Is there a better way to write this piece of code to extract data from a REST API with the requests library? It currently takes about 10 minutes to finish extracting the data from the REST API. I think the code below may not be the most efficient method.

import time
import requests
import datetime
import pandas as pd

def loan_rest_api():
    '''
    This function calls the rest api and stored the data in a pandas dataframe.
    '''

    
    search_start = time.time()
    print("Extracting loan data from Rest API...")

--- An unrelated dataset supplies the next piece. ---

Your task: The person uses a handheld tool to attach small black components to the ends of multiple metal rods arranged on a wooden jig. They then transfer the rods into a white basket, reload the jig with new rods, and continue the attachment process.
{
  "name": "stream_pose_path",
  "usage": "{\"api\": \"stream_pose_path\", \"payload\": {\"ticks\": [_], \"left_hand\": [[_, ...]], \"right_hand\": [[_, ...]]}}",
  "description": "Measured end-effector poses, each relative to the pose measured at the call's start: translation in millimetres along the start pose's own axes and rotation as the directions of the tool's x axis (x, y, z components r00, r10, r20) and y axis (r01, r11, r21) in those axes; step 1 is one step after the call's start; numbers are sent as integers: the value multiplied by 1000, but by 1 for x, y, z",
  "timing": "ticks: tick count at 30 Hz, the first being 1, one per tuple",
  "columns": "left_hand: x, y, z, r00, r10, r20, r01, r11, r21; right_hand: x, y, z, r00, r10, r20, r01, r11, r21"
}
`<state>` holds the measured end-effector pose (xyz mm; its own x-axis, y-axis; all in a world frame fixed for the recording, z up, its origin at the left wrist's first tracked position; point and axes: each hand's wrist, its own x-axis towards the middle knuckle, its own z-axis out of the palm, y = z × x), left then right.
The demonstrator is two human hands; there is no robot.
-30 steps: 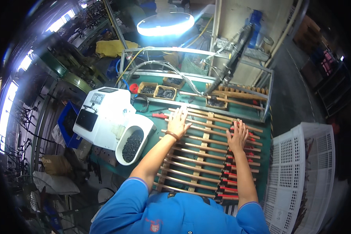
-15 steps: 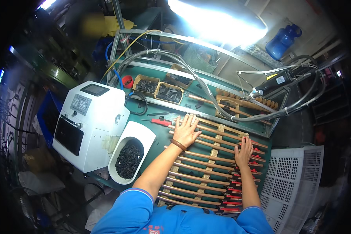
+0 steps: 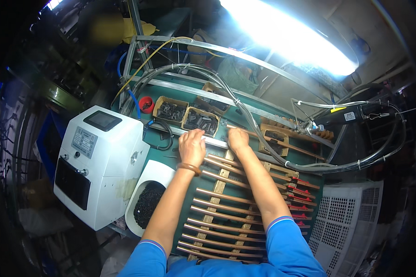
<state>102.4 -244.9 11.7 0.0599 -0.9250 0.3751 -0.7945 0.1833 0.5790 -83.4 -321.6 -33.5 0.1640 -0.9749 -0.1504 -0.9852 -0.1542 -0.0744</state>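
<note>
My left hand (image 3: 192, 147) is at the front rail, before a carton of black parts (image 3: 200, 121). Its fingers are curled in, and whatever they may hold is hidden. A thin metal shaft (image 3: 170, 156) shows beside it. Beyond the rail, my right hand (image 3: 238, 139) is closed at the left end of a copper-coloured tube (image 3: 291, 147), close to small loose black pieces (image 3: 223, 124). I cannot make out what its fingers grip. Below my arms, several copper-coloured tubes (image 3: 224, 200) lie side by side across wooden strips (image 3: 220, 182), with red and black fittings (image 3: 302, 191) at their right ends.
A white machine (image 3: 101, 161) stands at left, beside a white scoop-shaped tray (image 3: 160, 171) of small black pieces. Behind the metal rail are another carton (image 3: 170, 111) and a red cup (image 3: 146, 104). Grey cables (image 3: 249, 115) arch overhead. White perforated crates (image 3: 342, 217) stand at right.
Both hands have left the row of tubes. My left hand moved left to the rail and curled. The right swung up and left across the rail and closed. The view has shifted slightly.
</note>
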Motion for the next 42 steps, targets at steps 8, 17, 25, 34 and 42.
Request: {"api": "stream_pose_path", "payload": {"ticks": [8,17,25,34,42], "left_hand": [[64,-75,4,968,-189,168,193,981,-13],[99,-38,27,782,-143,606,-195,868,457],[106,-51,38,793,-147,592,-103,924,367],[83,-80,49,921,-233,312,273,958,-92],[85,-79,54,756,-429,495,646,613,-455]], "right_hand": [[-27,-35,-40,995,-21,-102,42,977,209],[33,-91,-47,998,-65,-16,67,990,126],[37,-97,-31,1000,-2,23,-1,993,122],[37,-111,-16,989,87,-115,-49,952,303],[33,-98,-20,982,110,-156,0,816,578]]}}
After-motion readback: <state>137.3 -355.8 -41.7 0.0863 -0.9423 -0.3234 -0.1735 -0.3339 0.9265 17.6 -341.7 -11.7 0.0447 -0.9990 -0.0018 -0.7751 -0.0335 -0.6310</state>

    # Declaring variables for the first page number and the list that contains the results for each page in the REST API.
    num = 1
    pages = []

    # Declaring variable to look up the correct table in the REST API.
    table = 'loan'

    # The 'loan' table has about 50 columns, but these are the ones I need.
    # Declaring columns variable to choose the columns I'm interested in.
    columns = '''    
                loan_id,
                loan_name,
                loan_parent_id,
                loan_status,
                loan_type,
                loan_classification,
                loan_create_date,
                loan_last_update,
                loan_amount,
                loan_amount_last_update,
                loan_balance,
                loan_balance_last_update,
                loan_interest,
                loan_interest_last_update,
                city,
                office_location,
                project_name          
            '''

    # Infinitely loop needed to iterate through all of the pages of data that the loan
    # table contains. Since I don't know how many pages there are, I loop
    # through the entire table until it reaches the end. Once
    # it reaches the end, the While True condition no longer holds so the loop stops.
    while True:

        # Since the loan table in the rest api contains several pages, I had to implement a 
        # pagination functionality to prevent the function from either timing out or crashing.
        pagination = {'pageSize': '5000',
                      'pageNumber': str(num),
                      'attributes': columns.replace(' ', '').replace('\n', '')}

        # Send a GET request to the REST API on the corresponding loan table.
        # the params parameter contains the pagination requirements. Start 
        # with page 1, then page 2, etc. For each resulting data pull, append
        # the page to the pages list.
        # num increase by 1 on the next loop until it reaches the end.
        response = requests.get(REST_API_LINK + table, params=pagination)
        if response.status_code != 200:
            break
        results = response.json()
        pages.append(pd.DataFrame(results))
        num += 1

    # Create a pandas dataframe. This contains about 200,000 rows and it's
    # 40MB in size when exported as a csv file.
    final_df = pd.concat(pages, ignore_index=True)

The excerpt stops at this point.